Information shown:
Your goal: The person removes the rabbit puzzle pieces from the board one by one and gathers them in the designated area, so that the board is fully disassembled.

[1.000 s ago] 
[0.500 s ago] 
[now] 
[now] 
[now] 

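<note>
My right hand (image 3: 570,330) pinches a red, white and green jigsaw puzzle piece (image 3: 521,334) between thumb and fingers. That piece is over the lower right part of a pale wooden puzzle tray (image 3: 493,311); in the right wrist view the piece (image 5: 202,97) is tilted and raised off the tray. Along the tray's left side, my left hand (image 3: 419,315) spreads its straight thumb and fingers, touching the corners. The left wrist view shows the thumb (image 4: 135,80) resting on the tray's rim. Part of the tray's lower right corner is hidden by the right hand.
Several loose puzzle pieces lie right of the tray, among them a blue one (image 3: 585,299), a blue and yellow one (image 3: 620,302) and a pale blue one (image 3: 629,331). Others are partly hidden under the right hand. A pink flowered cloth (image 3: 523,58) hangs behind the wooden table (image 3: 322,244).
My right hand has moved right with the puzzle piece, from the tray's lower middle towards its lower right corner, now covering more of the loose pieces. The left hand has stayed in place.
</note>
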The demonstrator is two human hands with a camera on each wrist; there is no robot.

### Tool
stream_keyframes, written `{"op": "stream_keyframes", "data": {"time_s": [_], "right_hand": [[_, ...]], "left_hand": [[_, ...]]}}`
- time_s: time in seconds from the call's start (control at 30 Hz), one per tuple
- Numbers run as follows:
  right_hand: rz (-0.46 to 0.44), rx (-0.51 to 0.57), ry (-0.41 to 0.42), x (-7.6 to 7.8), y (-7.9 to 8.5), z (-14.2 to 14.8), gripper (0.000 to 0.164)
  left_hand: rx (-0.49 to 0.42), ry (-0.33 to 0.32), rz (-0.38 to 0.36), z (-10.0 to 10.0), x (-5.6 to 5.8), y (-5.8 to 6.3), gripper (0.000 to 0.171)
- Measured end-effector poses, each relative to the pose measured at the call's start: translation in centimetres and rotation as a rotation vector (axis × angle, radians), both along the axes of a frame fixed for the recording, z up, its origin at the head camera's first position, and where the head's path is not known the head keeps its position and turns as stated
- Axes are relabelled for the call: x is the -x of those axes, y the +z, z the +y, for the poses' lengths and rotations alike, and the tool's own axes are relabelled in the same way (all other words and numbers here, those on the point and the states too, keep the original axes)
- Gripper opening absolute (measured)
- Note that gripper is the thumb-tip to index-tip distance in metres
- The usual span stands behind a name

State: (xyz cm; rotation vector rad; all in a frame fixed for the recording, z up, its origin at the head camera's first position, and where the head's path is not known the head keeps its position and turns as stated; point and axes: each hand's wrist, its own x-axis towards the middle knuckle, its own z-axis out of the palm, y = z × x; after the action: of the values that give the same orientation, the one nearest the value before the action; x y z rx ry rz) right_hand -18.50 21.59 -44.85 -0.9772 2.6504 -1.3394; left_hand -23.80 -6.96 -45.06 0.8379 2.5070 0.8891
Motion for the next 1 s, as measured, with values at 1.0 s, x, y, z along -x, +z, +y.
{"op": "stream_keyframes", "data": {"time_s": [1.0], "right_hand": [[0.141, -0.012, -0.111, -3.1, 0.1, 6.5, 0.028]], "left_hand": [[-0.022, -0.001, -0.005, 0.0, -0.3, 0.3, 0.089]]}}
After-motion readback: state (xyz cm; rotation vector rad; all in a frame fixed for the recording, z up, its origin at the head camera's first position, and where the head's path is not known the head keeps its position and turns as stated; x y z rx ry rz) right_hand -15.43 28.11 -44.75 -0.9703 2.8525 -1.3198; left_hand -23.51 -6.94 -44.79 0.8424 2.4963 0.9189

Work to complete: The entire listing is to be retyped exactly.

Answer box:
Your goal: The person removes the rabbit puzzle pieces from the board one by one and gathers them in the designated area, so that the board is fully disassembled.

[1.000 s ago] 
[0.500 s ago] 
[now] 
[now] 
[now] 

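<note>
My right hand (image 3: 570,330) pinches a red, white and green jigsaw puzzle piece (image 3: 521,334) between thumb and fingers. That piece is over the lower right part of a pale wooden puzzle tray (image 3: 493,311); in the right wrist view the piece (image 5: 202,97) is tilted and raised off the tray. Along the tray's left side, my left hand (image 3: 419,315) spreads its straight thumb and fingers, touching the corners. The left wrist view shows the thumb (image 4: 135,80) resting on the tray's rim. Part of the tray's lower right corner is hidden by the right hand.
Several loose puzzle pieces lie right of the tray, among them a blue one (image 3: 585,299), a blue and yellow one (image 3: 620,302) and a pale blue one (image 3: 629,331). Others are partly hidden under the right hand. A pink flowered cloth (image 3: 523,58) hangs behind the wooden table (image 3: 322,244).
My right hand has moved right with the puzzle piece, from the tray's lower middle towards its lower right corner, now covering more of the loose pieces. The left hand has stayed in place.
</note>
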The demonstrator is two human hands with a camera on each wrist; there is no robot.

### Tool
stream_keyframes, written `{"op": "stream_keyframes", "data": {"time_s": [_], "right_hand": [[_, ...]], "left_hand": [[_, ...]]}}`
- time_s: time in seconds from the call's start (control at 30 Hz), one per tuple
- Numbers run as follows:
  right_hand: rz (-0.46 to 0.44), rx (-0.51 to 0.57), ry (-0.41 to 0.42), x (-7.6 to 7.8), y (-7.9 to 8.5), z (-14.2 to 14.8), gripper (0.000 to 0.164)
  left_hand: rx (-0.49 to 0.42), ry (-0.33 to 0.32), rz (-0.38 to 0.36), z (-10.0 to 10.0), x (-5.6 to 5.8), y (-5.8 to 6.3), gripper (0.000 to 0.171)
- Measured end-effector poses, each relative to the pose measured at the call's start: translation in centimetres and rotation as a rotation vector (axis × angle, radians), both along the axes of a frame fixed for the recording, z up, its origin at the head camera's first position, and where the head's path is not known the head keeps its position and turns as stated
- Axes are relabelled for the call: x is the -x of those axes, y the +z, z the +y, for the poses' lengths and rotations alike, and the tool's own axes are relabelled in the same way (all other words and numbers here, those on the point and the states too, keep the original axes)
- Gripper opening absolute (measured)
- Note that gripper is the thumb-tip to index-tip distance in metres
- The usual span stands behind a name

State: (xyz cm; rotation vector rad; all in a frame fixed for the recording, z up, its origin at the head camera's first position, and where the head's path is not known the head keeps its position and turns as stated; point and axes: each hand's wrist, its own x-axis towards the middle knuckle, its own z-axis out of the palm, y = z × x; after the action: of the values that give the same orientation, the one nearest the value before the action; x y z rx ry rz) right_hand -18.50 21.59 -44.85 -0.9772 2.6504 -1.3394; left_hand -23.80 -6.96 -45.06 0.8379 2.5070 0.8891
Motion for the next 1 s, as measured, with values at 1.0 s, x, y, z along -x, +z, +y.
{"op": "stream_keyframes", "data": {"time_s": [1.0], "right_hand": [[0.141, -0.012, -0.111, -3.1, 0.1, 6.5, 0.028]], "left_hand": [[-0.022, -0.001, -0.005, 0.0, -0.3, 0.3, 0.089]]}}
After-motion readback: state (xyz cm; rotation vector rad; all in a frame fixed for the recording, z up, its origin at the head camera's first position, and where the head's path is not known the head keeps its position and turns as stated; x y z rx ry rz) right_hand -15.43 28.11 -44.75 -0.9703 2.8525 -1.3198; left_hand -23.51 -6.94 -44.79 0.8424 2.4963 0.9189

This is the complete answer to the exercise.